To force marketers to formulate positioning from the consumer point of view, we have also voiced it using the subject “I” instead of “us”. The framework is formulated with essential questions inspired from behavioural science, that the brain is seeking to answer to reach its goals, as though a consumer could hear the inner voice of the brain decoding all its senses. Consumers don’t buy value-proposition statements – they buy and consume real items, that they can compare, touch and feel, and get implicit answers from.
Our Behavioural Science Positioning Framework
The “little inner voice” of a consumer’s brain is trying to get answers to four main questions that should help a brand reverse-engineer the perceived positioning. Although they may look obvious, writing the answers from the point of view of the consumer is a challenge: all answers should be informed by consumer sourced behavioural insights research (not what consumers say!). To help you formulate them, we have added 3 sub-questions about the specifics that the story you write should answer.
When completed, this framework reads as if you could hear the little voice of a consumer’s brain, senses and biases decoding product and marketing cues. Some of these thoughts may not be fully conscious in real life, but simulating the brain’s voice (not the consumer’s) helps surface them as they are happening anyway. Although you may be tempted to get these answers from your own thinking, we strongly advise collecting them from listening and observing your customers, using appropriate context-based research techniques (and avoiding focus groups or quantitative questionnaires).

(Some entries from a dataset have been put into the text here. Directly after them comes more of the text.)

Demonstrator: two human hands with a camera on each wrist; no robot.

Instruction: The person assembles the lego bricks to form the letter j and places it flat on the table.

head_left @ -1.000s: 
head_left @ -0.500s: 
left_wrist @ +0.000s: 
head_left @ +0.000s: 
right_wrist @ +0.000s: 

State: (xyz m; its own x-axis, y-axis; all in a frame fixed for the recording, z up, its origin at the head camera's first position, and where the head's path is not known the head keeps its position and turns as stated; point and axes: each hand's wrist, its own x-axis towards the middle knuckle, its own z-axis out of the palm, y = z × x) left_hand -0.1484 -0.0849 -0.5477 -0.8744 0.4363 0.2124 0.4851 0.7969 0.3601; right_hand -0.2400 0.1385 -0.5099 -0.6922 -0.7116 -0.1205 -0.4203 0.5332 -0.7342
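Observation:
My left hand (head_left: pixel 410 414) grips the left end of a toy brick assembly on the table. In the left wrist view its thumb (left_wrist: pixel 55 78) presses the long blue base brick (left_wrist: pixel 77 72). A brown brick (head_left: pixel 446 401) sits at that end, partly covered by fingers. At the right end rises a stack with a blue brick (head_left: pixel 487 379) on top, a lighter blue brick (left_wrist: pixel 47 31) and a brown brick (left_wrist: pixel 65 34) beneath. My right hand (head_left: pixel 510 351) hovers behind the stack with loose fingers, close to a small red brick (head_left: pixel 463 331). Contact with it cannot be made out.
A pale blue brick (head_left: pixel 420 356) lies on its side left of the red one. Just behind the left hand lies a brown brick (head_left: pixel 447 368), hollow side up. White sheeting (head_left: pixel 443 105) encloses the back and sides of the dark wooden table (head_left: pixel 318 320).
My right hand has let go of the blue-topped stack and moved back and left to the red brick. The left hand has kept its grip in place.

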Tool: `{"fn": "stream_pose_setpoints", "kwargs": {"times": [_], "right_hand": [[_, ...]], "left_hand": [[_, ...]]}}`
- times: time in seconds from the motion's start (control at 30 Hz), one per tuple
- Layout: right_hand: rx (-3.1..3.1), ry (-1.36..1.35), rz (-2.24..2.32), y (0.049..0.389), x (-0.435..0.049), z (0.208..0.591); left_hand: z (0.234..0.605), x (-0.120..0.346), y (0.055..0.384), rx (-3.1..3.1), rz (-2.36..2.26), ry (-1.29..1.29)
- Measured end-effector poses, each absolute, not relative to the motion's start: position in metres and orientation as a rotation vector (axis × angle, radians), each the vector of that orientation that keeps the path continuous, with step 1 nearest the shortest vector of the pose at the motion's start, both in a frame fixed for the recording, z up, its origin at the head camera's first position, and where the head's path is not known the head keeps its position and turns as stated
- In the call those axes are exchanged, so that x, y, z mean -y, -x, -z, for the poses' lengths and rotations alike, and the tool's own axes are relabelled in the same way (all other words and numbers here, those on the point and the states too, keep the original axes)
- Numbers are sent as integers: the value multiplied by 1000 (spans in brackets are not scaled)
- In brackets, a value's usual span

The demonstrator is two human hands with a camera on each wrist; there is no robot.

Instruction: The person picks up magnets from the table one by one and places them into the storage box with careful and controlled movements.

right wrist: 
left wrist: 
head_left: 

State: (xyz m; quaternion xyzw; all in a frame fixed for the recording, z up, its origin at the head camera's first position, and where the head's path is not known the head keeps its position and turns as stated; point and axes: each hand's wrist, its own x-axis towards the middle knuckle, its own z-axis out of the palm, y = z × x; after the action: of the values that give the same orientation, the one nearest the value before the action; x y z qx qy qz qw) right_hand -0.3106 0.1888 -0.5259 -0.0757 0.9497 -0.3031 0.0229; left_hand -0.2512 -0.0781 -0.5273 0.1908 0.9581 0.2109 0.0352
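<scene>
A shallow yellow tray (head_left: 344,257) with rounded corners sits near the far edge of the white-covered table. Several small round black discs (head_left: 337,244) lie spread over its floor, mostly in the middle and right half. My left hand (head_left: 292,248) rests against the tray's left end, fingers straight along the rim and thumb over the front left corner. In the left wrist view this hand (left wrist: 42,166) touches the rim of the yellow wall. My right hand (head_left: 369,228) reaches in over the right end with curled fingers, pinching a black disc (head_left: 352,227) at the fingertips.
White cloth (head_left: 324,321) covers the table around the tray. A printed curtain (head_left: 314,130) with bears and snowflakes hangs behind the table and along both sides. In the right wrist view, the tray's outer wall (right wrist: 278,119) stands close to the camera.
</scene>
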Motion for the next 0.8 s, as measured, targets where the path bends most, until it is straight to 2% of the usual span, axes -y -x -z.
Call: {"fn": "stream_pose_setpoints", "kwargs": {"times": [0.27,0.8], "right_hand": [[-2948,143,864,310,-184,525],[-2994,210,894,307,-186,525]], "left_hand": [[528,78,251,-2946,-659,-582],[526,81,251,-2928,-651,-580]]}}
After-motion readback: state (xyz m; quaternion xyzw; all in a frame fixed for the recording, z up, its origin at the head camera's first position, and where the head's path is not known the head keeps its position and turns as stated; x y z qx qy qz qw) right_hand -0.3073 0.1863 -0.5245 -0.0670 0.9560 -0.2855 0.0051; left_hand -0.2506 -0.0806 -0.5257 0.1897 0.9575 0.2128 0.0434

This framework is focused on helping marketers design lovable experiences. It is complementary to the traditional positioning ones that are more focused on helping them clarify their communication. It can also be used as a mirror exercise that helps positioning statements move beyond wishful thinking, whose reality lies only in marketing plans. As famous anthropologist Gregory Bateson used to say: “language often implicitly highlights one of the points of view to describe a reality… for this reason, two descriptions are better than one” i.e. the point of view of the brand and that of the consumer (marketing positioning vs perceived positioning).